Multi-dimensional Scaling

Multi-dimensional Scaling (MDS) is a technique for extracting a low-dimensional representation of the data which respects the distances between the points in the original ambient \(D-\)dimensional space. Essentially, given a distance matrix \(\mathcal{D} \in \mathbb{R}^{n \times n}\) whose entries are the pairwise distances between the data points, the MDS attempts to find a \(d-\)dimensional representation of the data (\(d < D\)) such that the pairwise distances are preserved. The optimization problem can be described as follows:

Given a distance matrix \(\mathcal{D} \in \mathbb{R}^{n \times n}\) of \(D\)-dimensional data points \(X\), find a \(d\)-dimensional represenatation of data \(\hat{X}\) such that the new distance matrix \(\mathcal{\hat{D}}\) solves \[min \sum_i \sum_j(\mathcal{D}_{ij} - \mathcal{\hat{D}}_ij)^2\] If the distances are the Euclidean distances: \[\begin{aligned} \mathcal{D}_{ij} = ||x_i - x_j||^2 \\ \mathcal{\hat{D}}_{ij} = ||\hat{x}_i - \hat{x}_j||^2\end{aligned}\] then it can be shown that the distance matrix \(\mathcal{D}\) can be converted to the Gram matrix (inner-product matrix) of \(X\) i.e. \[X^T X = - \frac{1}{2} H \mathcal{D} H\] where \(H = I - \frac{1}{n}c c^T\), \(c\) is a column matrix of all ones.


Remark This is true for any symmetric, non-negative with zeros on the diagonal.


The spectral decomposition of the Gram matrix of \(X\) gives - \[X^T X = U \Lambda U^T\] Thus the optimization becomes minimization of \[|| U \Lambda U^T - \hat{X}^T \hat{X}||\] which can be solved by \[\hat{X} = U \Lambda^{1/2}\] To obtain a low-dimensional embedding in \(d\)-dimensions, take only top \(d\) eigenvalues and their corresponding eigenvectors of \(X^T X\) i.e. top values of \(\Lambda\).


Proposition MDS prodecure for Euclidean distance matrix is equivalent to the PCA.

Proof: If \(\hat{X} = U \Lambda^{1/2}_{d}\) is the \(d\)-dimensional embedding obtained from MDS as above, the the spectral reconstruction of the Gram matrix is \[X^T X = U \Lambda^{1/2}_{d} U^T\] Also the projection of \(X\) onto top \(d\) principal components is \(P = XV\), where \(V\) is made of eigenvectors of \(X^T X\). If \(v_i\) is a column of \(V\) (i.e. eigenvectors of \(X^T X\)) \[\begin{aligned} X^T X v_i = \sigma_i v_i \\ (U \Lambda^{1/2}_{d} U^T)^T (U \Lambda^{1/2}_{d} U^T) v_i = \sigma_i v_i \\ ( \Lambda^{1/2}_{d} U^T U \Lambda^{1/2}_{d}) = \sigma_i v_i \\ \Lambda^{1/2}_{d} v_i = \sigma_i v_i\end{aligned}\] Thus \(v_i\) is the \(i\)th standard basis vector for \(\mathbb{R}^{D}\). \[P = XV = X <v_i>_{i=1}^{i=d}\] Thus the truncation in MDS is equivalent to projecting X onto its first d principal components.

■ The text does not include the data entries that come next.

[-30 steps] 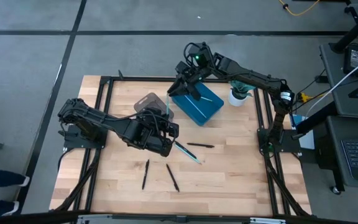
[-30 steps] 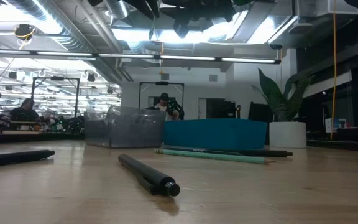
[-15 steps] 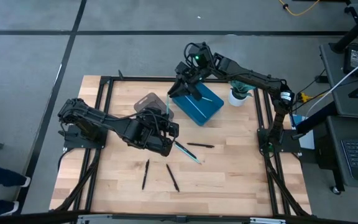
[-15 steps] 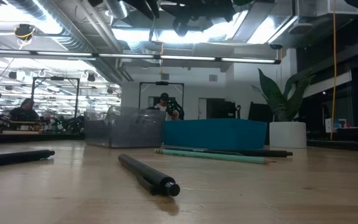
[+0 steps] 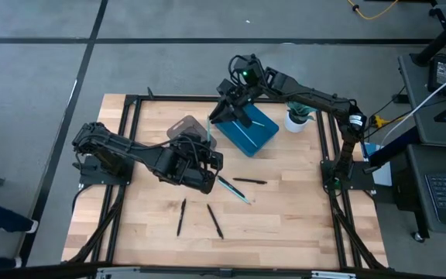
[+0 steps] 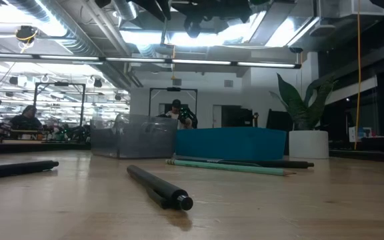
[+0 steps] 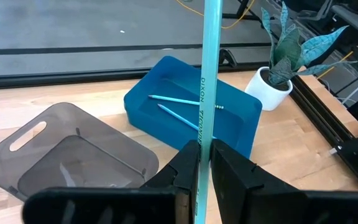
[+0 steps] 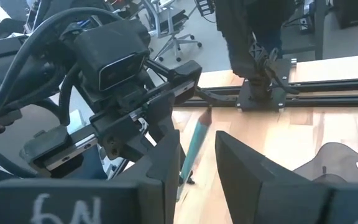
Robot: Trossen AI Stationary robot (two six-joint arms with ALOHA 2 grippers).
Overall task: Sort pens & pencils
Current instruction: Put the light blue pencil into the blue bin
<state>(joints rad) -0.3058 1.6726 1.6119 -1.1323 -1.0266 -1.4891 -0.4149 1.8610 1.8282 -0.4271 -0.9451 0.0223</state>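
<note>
Light-blue pencil is clamped upright in my left gripper, frame centre. My right gripper, fingers parted, hovers over the blue bin, upper centre.

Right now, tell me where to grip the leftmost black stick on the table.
Probably grip the stick at mid-length, coming from straight above, with the pincer closing across its thin width: it lies flat and alone on the table, with room on both sides.
</note>
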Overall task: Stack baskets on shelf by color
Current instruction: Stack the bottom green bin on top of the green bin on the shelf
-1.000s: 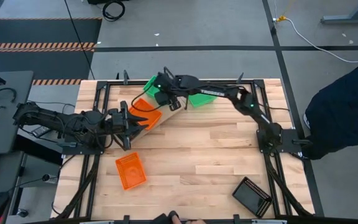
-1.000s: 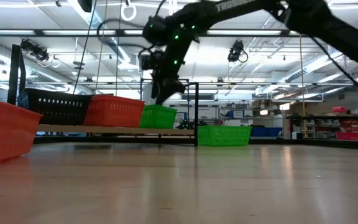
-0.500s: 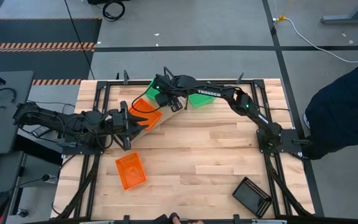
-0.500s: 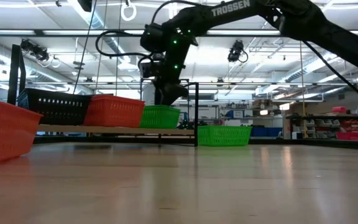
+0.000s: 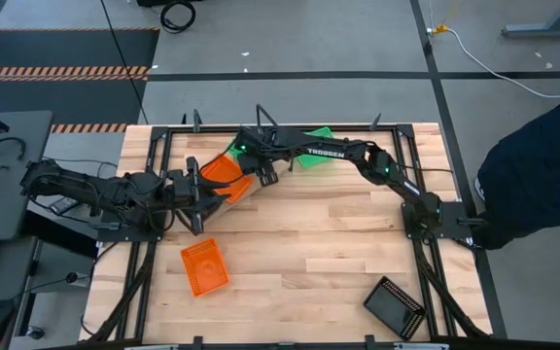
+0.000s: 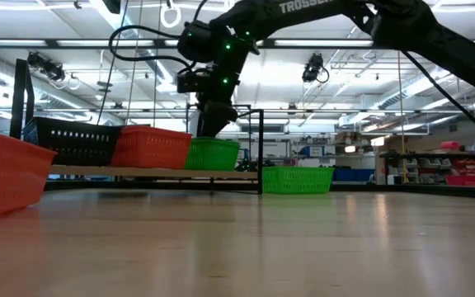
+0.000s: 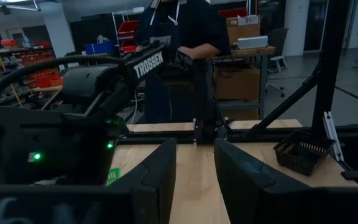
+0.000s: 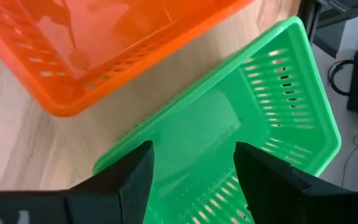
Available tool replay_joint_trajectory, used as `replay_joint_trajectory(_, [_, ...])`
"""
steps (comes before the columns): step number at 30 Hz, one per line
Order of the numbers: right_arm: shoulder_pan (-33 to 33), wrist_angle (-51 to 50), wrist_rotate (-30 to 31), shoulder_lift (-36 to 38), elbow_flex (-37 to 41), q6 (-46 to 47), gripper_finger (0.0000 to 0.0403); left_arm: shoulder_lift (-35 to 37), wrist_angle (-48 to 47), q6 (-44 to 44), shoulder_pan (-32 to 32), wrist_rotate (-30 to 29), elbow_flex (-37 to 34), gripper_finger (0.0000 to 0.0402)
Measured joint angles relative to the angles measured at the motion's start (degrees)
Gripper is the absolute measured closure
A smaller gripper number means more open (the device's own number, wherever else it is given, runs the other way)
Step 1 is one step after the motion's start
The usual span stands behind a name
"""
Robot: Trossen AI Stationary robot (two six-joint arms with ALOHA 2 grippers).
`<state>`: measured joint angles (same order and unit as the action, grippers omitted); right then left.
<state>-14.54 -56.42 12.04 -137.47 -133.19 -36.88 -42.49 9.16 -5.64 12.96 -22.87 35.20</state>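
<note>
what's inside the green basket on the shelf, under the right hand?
Nothing visible: the green basket looks empty in the right wrist view, bare floor and mesh walls. The open right hand covers its near end, so that part cannot be seen.

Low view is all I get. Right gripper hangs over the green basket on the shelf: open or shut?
Observer: Open. The right wrist view shows the right gripper spread above the inside of the green basket, holding nothing.
Operator: Any black basket off the shelf?
Observer: One black basket, on the table's right-arm side, far from the shelf, in the high view.
Operator: Left arm?
Observer: The left gripper is open and empty, at the table's left side.
</note>
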Motion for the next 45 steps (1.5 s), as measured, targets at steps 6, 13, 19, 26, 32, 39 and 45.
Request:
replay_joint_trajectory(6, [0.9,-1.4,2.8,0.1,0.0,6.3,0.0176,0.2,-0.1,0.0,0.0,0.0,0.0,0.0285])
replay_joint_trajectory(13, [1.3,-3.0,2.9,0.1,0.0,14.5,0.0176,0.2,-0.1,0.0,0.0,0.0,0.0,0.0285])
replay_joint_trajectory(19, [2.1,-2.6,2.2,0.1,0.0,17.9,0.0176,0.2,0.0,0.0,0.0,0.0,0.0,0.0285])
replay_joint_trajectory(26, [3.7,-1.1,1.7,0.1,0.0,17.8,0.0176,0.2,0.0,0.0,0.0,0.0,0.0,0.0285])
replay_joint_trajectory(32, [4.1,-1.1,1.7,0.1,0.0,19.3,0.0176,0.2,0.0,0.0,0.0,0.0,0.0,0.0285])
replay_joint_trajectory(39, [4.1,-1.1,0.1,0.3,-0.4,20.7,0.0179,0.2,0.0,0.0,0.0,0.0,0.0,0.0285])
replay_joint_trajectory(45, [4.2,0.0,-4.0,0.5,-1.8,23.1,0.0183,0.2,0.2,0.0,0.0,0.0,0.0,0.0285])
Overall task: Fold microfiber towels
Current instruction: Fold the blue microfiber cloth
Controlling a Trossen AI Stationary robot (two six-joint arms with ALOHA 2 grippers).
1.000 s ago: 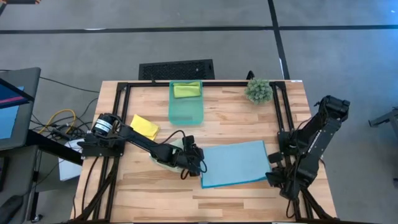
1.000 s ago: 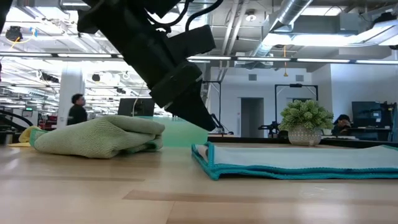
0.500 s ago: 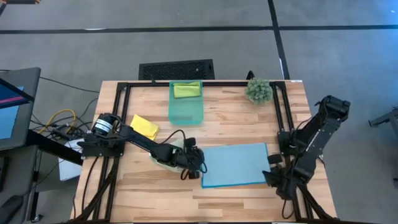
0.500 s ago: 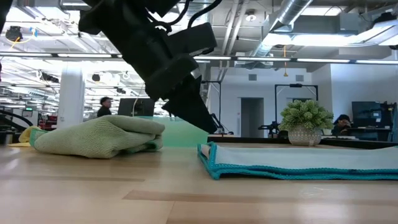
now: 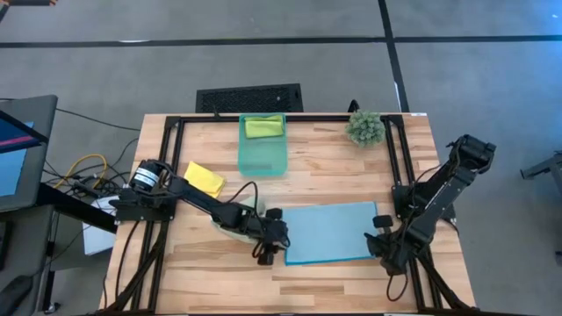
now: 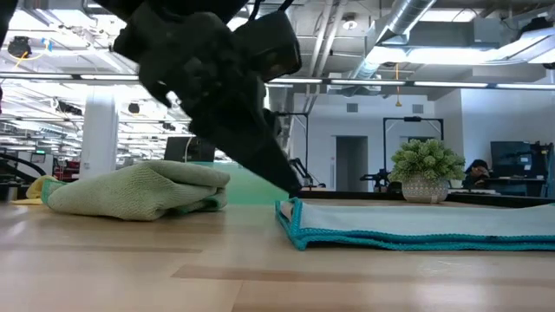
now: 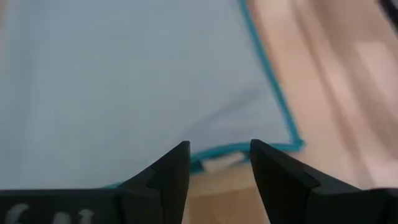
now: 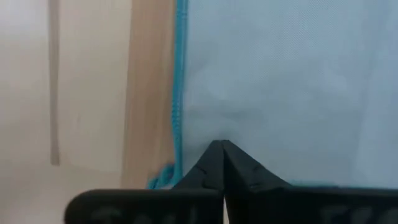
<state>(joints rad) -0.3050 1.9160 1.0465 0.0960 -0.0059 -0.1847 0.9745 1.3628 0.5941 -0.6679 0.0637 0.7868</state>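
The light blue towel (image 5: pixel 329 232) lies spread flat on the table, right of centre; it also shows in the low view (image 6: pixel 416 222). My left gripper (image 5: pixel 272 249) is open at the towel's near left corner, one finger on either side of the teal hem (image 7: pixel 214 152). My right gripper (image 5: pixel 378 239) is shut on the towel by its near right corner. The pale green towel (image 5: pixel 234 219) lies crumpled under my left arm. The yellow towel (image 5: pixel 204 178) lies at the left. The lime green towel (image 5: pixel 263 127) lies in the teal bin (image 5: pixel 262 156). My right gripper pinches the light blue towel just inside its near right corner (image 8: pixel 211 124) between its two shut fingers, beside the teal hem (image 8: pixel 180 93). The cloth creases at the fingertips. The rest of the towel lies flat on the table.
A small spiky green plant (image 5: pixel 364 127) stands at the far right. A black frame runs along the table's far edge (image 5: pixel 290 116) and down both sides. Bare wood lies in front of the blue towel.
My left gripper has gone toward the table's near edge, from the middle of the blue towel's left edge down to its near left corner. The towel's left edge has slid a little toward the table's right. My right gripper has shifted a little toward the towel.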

Remark The above discussion is true only for Euclidean distance matrix. In practice, the distance matrix can express any type of dissimarities between the data points.

Manifold learning methods can be thought of a non-linear generalization of PCA, where the data in no longer assumed to lie on a linear subspace. Instead we assume that the data lie on a low-dimensional manifold embedded in the feature space.

Basics of geometry

Before we delve into the details of manifold learning, let’s take a moment to familiarize ourselves with the terminology from differential topology and geometry.

Definition: Let \(U \subset \mathbb{R}^{n}\) and \(V \subset \mathbb{R}^{k}\) be open sets, and \(f : U \rightarrow V\) be a function. Then \(f\) is smooth if all of the partial derivatives of \(f\) are continous. i.e. for any \(m\) \[\frac{\partial^{m}f}{\partial x_i \ldots \partial x_m} \hspace{5mm} \text{is smooth}.\]

We have not rigorously defined open sets in a topological space (e.g. \(\mathbb{R}^{n}\)), intuitively they are extensions of open intervals on real line. And we don’t need the notion of continuity of a function in its full glory. In this article, we are restricting to sets in Euclidean spaces.
Smoothness of a function can be extended to arbitrary sets (not necessarily open) as follows.

Defintion: Let \(X \subset \mathbb{R}^{n}\) and \(Y \subset \mathbb{R}^{k}\) be arbitrary subsets. A function \(f : X \rightarrow Y\) is smooth if for each \(x \in X\), there exists an open neighborhood \(U \subset \mathbb{R}^n\) and a smooth function \(F: U \rightarrow \mathbb{R}^k\) that coincides with \(f\) on \(U \cap X\).

Definition: A function \(f : X \rightarrow Y\) is a homeomorphism if it is a bijection of sets with both \(f\) and \(f^{-1}\) continous. A homeomorphism is called a diffeomorphism if both \(f\) and \(f^{-1}\) are smooth.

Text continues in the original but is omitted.